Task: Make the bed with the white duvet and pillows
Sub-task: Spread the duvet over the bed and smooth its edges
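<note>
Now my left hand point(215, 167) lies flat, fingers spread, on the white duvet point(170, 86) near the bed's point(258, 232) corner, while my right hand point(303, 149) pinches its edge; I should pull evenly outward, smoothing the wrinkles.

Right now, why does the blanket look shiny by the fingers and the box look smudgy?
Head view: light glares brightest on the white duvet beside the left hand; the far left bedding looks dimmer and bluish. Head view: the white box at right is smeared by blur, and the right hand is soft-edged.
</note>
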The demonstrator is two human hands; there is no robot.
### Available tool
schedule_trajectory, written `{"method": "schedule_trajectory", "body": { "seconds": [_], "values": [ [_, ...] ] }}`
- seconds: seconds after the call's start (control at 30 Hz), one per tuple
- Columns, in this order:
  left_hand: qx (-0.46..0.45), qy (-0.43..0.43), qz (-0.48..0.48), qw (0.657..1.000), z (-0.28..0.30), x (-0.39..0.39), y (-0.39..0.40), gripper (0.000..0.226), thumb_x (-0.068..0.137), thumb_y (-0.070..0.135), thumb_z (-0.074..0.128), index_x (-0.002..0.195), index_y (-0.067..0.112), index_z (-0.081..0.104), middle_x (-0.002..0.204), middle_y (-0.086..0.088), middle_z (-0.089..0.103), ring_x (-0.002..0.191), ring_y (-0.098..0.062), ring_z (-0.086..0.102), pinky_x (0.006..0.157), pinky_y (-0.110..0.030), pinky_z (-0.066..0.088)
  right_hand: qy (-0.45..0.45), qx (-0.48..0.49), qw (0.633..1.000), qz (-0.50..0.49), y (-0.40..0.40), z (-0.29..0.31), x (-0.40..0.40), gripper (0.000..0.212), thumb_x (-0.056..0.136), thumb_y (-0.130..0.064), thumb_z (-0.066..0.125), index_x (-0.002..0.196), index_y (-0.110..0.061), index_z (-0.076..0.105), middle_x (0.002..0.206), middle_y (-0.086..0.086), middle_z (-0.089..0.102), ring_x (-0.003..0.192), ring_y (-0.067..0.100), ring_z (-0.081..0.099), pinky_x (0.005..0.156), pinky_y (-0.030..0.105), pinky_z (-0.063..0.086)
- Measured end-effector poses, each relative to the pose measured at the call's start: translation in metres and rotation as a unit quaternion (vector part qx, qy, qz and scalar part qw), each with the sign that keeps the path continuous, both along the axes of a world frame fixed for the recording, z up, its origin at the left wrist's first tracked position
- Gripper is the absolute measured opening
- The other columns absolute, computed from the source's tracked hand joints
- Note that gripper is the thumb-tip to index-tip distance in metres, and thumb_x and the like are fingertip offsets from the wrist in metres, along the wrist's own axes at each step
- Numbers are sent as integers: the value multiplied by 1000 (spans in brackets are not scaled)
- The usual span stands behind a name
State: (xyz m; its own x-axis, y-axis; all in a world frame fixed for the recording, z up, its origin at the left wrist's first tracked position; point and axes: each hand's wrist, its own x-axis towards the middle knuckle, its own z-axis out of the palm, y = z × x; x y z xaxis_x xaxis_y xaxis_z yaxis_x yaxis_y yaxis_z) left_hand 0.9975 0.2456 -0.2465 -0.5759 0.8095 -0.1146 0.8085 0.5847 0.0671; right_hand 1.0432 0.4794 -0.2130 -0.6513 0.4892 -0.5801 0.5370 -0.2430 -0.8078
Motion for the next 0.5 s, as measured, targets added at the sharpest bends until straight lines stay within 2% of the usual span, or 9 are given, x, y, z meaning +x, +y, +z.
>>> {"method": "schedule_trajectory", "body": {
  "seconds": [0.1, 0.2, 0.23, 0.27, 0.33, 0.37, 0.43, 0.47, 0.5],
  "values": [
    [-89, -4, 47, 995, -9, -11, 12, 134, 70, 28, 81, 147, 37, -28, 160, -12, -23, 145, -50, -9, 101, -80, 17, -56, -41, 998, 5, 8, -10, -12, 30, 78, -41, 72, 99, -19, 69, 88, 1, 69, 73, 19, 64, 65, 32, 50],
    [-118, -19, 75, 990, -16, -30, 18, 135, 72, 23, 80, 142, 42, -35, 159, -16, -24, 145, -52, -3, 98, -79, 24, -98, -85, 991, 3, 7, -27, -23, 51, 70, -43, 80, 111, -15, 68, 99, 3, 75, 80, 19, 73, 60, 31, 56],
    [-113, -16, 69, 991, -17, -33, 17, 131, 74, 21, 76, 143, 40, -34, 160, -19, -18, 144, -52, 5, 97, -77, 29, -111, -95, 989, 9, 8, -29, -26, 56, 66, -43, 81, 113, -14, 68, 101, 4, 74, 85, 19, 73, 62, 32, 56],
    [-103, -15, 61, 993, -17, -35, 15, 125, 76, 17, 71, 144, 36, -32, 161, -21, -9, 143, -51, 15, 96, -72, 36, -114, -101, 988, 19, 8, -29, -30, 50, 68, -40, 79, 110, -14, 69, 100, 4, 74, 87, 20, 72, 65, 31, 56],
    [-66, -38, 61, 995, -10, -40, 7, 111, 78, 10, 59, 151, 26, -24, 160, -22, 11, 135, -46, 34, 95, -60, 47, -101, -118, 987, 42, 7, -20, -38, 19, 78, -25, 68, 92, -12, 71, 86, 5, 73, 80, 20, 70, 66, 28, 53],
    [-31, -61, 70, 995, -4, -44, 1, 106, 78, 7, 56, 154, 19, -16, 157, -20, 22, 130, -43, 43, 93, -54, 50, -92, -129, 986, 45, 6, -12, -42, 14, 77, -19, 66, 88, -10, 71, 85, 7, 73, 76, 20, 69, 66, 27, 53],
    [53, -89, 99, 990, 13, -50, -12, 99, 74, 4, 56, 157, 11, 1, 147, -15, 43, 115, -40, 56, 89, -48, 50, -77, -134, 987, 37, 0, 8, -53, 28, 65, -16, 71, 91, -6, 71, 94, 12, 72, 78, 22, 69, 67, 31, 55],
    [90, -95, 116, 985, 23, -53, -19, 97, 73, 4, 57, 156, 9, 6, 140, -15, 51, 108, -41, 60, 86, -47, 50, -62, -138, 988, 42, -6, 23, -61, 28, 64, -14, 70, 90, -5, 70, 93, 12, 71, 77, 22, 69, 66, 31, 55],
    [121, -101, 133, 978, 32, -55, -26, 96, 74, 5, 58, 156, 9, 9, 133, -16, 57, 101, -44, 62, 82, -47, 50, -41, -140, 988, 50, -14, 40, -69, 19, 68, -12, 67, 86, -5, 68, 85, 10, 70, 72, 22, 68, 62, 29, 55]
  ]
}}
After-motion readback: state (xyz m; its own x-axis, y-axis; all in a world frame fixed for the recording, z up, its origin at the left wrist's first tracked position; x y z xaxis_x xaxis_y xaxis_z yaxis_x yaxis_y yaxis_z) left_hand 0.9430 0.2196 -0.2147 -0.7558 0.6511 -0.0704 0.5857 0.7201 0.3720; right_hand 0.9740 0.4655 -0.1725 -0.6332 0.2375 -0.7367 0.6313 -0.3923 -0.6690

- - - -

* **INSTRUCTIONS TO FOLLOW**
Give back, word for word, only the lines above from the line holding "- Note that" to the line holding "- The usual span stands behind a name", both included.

* **COMPLETED TASK**
- Note that gripper is the thumb-tip to index-tip distance in metres, and thumb_x and the like are fingertip offsets from the wrist in metres, along the wrist's own axes at each step
- Numbers are sent as integers: the value multiplied by 1000 (spans in brackets are not scaled)
- The usual span stands behind a name

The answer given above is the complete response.